EURUSD higher but chops in the meat of the 5-day range

100 hour MA holding support?

If you look at the last 5 days of trading for the EURUSD, the lowest low was at 1.08114, and the highest high reached 1.09041.  That is less than 100 pips for the period (93 pips).  Moreover, there have been three tests of the high (between 1.0896 and 1.0904 – see green numbered circles) and three tests of the lows (between 1.0811 and 1.0816 – see red numbered circles).  Yesterday, the low extreme was tested. On Monday, the high extreme was tested.  

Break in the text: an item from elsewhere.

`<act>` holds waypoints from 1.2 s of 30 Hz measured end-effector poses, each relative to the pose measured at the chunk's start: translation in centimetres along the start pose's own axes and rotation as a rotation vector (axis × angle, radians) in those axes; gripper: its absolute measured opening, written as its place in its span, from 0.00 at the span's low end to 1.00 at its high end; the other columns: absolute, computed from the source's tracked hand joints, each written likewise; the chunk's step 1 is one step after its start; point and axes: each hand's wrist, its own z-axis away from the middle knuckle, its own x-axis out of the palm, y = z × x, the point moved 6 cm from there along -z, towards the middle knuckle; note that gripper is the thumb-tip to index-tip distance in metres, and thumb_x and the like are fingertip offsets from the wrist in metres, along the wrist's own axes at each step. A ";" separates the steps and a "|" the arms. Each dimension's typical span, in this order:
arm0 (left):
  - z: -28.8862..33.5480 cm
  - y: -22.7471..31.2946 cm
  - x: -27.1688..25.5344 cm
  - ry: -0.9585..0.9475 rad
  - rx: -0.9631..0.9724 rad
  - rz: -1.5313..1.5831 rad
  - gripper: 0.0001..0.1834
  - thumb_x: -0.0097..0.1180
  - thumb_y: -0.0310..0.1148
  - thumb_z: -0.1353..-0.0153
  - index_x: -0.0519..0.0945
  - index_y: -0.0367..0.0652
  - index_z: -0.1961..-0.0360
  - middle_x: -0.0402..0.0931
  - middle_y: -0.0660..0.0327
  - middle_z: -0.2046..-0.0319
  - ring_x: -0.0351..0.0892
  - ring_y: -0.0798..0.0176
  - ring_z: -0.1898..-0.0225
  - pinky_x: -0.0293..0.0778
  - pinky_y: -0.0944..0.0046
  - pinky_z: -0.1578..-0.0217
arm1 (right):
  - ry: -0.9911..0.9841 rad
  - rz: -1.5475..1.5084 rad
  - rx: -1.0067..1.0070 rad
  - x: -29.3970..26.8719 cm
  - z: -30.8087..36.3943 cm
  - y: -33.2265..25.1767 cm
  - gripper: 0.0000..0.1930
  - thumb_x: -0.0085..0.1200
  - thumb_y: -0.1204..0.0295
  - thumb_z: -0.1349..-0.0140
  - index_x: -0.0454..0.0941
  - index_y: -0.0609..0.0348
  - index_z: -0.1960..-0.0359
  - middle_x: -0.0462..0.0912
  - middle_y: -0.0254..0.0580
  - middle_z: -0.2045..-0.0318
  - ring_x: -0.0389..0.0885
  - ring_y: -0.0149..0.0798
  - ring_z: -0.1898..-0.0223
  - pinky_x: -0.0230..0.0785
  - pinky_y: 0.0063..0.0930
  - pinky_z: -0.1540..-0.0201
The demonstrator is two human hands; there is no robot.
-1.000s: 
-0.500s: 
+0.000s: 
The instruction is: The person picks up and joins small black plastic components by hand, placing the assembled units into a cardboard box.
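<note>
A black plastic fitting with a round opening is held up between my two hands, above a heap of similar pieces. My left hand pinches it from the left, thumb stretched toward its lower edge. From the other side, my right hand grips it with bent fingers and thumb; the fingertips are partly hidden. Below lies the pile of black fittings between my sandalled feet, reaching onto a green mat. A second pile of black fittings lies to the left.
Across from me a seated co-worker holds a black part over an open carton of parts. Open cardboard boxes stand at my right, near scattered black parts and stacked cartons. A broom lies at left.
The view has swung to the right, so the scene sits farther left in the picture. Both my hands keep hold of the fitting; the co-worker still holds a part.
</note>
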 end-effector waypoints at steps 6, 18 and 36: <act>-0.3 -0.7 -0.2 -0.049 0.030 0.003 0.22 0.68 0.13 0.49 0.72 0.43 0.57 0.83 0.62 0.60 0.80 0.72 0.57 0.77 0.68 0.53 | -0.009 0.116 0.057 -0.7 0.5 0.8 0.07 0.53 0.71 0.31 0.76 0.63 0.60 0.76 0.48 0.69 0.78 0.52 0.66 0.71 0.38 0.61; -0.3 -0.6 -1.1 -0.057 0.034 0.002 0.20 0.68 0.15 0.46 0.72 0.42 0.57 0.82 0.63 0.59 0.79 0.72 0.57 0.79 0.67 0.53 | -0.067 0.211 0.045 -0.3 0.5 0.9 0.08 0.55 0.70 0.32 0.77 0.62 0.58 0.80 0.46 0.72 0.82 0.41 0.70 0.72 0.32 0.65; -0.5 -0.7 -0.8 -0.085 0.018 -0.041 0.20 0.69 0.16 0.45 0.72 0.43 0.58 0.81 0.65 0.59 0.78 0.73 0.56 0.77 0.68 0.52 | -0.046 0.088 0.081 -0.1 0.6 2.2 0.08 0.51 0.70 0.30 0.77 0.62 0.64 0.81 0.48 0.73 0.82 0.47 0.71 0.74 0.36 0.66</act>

100 hour MA holding support?

Today we are trading higher on the day but in the meat of the 5 day range.  However, the buyers are trying to make more of a play with support buyers seemingly leaning against the 100 hour MA and the upward sloping trend line from yesterday. That support comes in at 1.08573 currently (and moving higher). Stay above and the buyers are more in control. Move below and that idea is flawed.  

On the topside there is a flattish trend line at 1.0889, but the better targets are the 200 hour MA at 1.08945 and the swing high area from 1.08961 to 1.09041 (in between is the 50% retracement).  

With a range for the last 5 days at 93 pips, traders are searching for the next shove. The extreme levels are in. We sit in the meat of the range with a positive bias today above the 100 hour MA.  The levels are defined.  Will the market keep the bullish tone and give the shove needed?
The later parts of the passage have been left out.